Changing the question.
When it comes to answering the question “Did Richard Hatch invent the alliance?” I think we can safely say the answer is no. Alliances were considered and attempted by the women of Survivor: Borneo before Richard Hatch put his alliance into motion. I, therefore, think we need to change the question. It shouldn’t be “Did Richard Hatch invent the alliance?” but rather “Did Richard Hatch create the first successful alliance?”

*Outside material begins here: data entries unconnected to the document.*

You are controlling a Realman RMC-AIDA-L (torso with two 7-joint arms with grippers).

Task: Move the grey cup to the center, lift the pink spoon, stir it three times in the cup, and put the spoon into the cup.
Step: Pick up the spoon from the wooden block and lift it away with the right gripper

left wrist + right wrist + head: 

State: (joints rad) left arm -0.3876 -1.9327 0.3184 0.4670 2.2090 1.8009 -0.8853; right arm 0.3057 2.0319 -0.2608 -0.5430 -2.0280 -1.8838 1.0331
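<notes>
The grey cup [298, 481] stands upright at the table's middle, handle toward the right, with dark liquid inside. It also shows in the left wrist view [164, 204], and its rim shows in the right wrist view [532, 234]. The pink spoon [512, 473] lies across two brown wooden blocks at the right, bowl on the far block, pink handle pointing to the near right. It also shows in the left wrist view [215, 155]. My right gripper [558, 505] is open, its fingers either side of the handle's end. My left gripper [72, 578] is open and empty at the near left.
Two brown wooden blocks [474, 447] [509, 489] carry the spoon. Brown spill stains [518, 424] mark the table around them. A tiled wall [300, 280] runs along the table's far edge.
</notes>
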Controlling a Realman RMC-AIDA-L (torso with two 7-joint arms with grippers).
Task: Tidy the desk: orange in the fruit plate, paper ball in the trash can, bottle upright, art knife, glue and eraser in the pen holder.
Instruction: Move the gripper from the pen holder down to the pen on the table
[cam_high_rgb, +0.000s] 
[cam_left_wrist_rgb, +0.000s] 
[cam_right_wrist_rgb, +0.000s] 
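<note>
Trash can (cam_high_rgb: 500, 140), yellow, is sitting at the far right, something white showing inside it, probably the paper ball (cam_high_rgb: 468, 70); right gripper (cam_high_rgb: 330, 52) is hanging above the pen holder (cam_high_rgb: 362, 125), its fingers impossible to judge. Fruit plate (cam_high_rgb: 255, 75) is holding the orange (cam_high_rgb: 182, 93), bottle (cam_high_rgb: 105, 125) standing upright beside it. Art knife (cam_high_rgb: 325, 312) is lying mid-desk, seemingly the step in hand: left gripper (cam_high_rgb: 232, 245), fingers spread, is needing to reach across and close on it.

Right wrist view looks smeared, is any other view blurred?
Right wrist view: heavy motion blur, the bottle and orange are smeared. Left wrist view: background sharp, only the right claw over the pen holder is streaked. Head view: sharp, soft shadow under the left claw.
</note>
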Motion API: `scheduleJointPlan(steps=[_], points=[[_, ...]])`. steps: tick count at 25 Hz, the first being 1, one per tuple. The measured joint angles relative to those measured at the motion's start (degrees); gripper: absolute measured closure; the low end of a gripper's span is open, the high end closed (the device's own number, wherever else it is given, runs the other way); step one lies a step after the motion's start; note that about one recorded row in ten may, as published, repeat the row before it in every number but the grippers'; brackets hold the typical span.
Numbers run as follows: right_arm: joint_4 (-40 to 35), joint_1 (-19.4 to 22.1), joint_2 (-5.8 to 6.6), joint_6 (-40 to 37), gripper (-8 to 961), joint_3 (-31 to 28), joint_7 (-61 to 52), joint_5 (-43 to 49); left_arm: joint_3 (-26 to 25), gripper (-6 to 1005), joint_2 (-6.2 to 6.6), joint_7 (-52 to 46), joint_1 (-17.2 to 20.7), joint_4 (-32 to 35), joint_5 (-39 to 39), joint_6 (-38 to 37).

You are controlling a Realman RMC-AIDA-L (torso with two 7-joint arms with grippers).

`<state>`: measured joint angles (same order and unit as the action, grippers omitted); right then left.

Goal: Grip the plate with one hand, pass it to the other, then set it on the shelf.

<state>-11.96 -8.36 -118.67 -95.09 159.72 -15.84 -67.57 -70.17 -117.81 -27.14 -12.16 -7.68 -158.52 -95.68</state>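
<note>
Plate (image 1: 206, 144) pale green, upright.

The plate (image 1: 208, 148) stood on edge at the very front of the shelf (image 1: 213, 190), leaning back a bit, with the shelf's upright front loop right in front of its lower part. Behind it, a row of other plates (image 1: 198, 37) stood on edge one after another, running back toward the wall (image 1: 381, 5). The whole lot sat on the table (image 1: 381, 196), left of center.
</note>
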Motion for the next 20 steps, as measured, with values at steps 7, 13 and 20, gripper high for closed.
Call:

By taking his time and observing his fellow tribemates, it allowed Richard to plot and plan behind the scenes. When it was time to make a move, he knew exactly who to approach to form his alliance. The Tagi 4 was so successful because of the trial and error of the alliances that came before it, and because of Richard’s ability to control the pieces within it. Richard had formed a solid bond with Rudy, and despite voting on opposite sides early on, Kelly and Sue developed a close friendship. Richard brought these partnerships together, and the four of them systematically voted out the competition up until the merge.
Kelly later started to have second thoughts about the way she was playing the game and turned her back on the alliance. But it was too late; nobody else had the skill or effort to mount a counter attack. Richard had plotted out the game step-by-step and was able to work around every obstacle that came his way.
Richard deserves all the credit in the world for the success of the Tagi 4, but he doesn’t deserve credit for inventing the concept of alliances. If Richard Hatch never stepped foot in Palau Tiga, I have no doubt that alliances would still have emerged, and possibly more alliance betrayals, creating a much more fluid and exciting strategic game.